*The problem*
From the listing below, extract every line containing "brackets".

*Provided material*
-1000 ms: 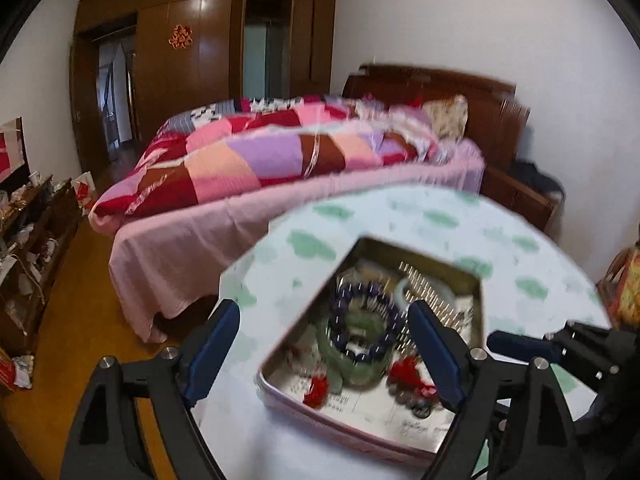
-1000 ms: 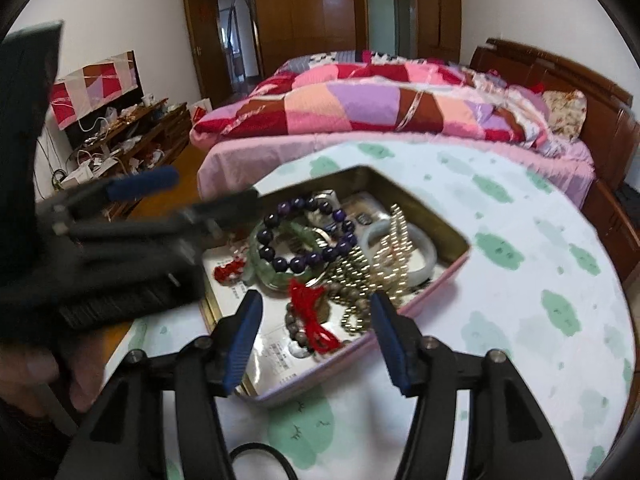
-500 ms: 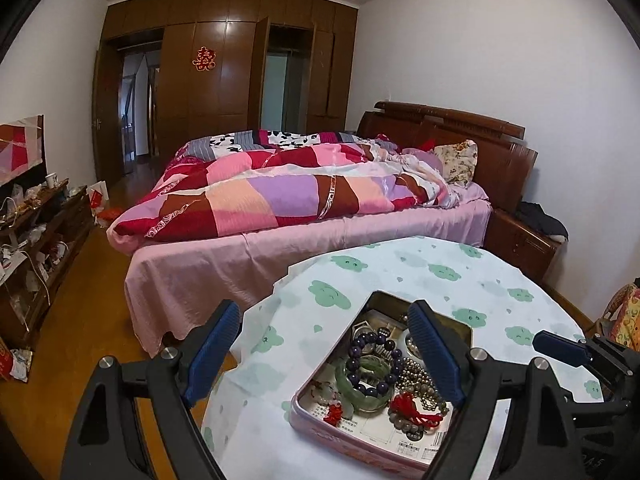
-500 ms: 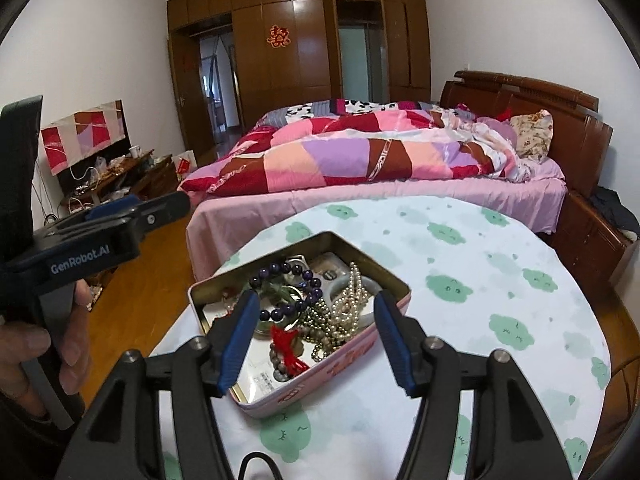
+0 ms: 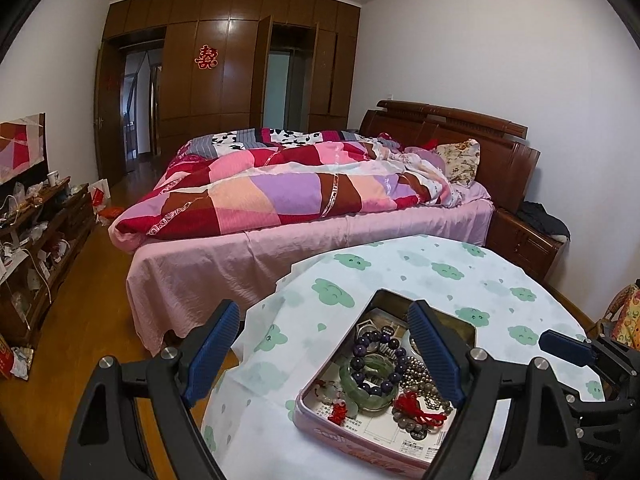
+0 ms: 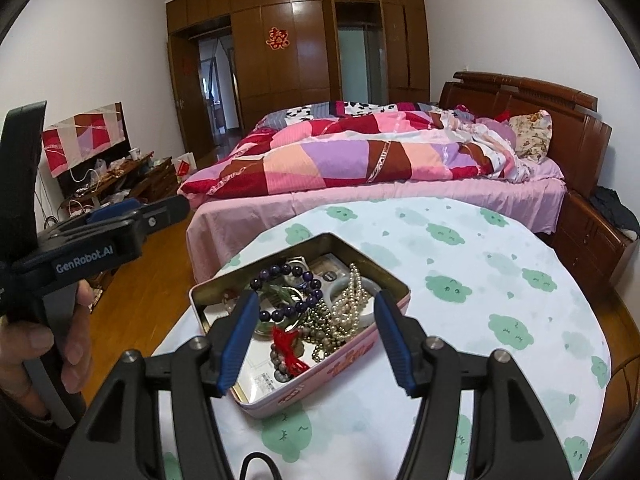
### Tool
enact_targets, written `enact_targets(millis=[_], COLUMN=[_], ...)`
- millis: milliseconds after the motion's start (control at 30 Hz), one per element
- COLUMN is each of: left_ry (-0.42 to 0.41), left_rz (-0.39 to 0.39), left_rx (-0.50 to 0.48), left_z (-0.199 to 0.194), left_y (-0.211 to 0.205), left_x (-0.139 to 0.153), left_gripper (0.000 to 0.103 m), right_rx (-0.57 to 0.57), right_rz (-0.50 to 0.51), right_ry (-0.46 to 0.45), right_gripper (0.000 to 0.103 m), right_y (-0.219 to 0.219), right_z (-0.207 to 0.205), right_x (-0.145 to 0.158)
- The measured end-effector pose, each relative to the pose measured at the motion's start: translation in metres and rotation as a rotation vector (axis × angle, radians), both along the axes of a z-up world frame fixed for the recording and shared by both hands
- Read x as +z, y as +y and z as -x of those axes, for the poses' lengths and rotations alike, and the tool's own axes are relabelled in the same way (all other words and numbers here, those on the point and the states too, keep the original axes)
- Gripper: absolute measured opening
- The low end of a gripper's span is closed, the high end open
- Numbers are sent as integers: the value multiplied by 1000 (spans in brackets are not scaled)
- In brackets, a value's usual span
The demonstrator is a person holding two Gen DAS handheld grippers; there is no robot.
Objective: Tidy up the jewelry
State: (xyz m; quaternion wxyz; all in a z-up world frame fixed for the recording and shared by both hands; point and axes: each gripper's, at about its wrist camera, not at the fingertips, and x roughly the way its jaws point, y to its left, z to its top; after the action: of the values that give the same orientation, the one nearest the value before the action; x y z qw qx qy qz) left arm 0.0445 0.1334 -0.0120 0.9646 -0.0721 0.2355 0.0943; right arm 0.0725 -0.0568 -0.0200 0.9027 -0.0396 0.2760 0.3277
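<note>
A pink metal tin (image 5: 340, 432) (image 6: 352, 354) sits on a round table with a white cloth printed with green clouds (image 5: 400, 268) (image 6: 480, 280). In the tin lie a purple bead bracelet (image 5: 376, 364) (image 6: 288, 308), a green jade bangle (image 5: 370, 394), pearl strands (image 6: 348, 312) and a red tassel (image 5: 416, 404) (image 6: 288, 346). My left gripper (image 5: 324, 348) is open and empty, held above and short of the tin. My right gripper (image 6: 316, 336) is open and empty, held above the tin's near side. The left gripper also shows at the left of the right wrist view (image 6: 80, 240).
A bed with a patchwork quilt (image 5: 300, 192) (image 6: 360, 160) stands just beyond the table. A low cabinet with clutter (image 5: 36, 224) lines the left wall. A wooden nightstand (image 5: 524, 240) is right of the bed. Wood floor lies to the left.
Both grippers have pulled up and back from the tin, which now looks smaller and farther. Both stay open. The jewelry has not moved.
</note>
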Motion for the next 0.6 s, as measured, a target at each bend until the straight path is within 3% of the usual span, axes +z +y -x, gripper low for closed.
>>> enact_targets(millis=[600], left_ry=[6], left_rz=[4], left_rx=[-3], left_z=[-1], left_y=[-1], left_x=[-3], left_gripper=[86], right_rx=[2], right_rz=[0], right_ry=[14], right_gripper=[64], right_y=[1], right_z=[0], right_x=[-5])
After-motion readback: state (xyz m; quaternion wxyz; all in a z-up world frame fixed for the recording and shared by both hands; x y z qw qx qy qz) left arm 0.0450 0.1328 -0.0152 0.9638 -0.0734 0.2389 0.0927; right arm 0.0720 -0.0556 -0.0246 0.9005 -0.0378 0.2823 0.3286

*Your response*
- Numbers are sent as integers: the value multiplied by 1000 (spans in brackets are not scaled)
- In brackets, a value's usual span

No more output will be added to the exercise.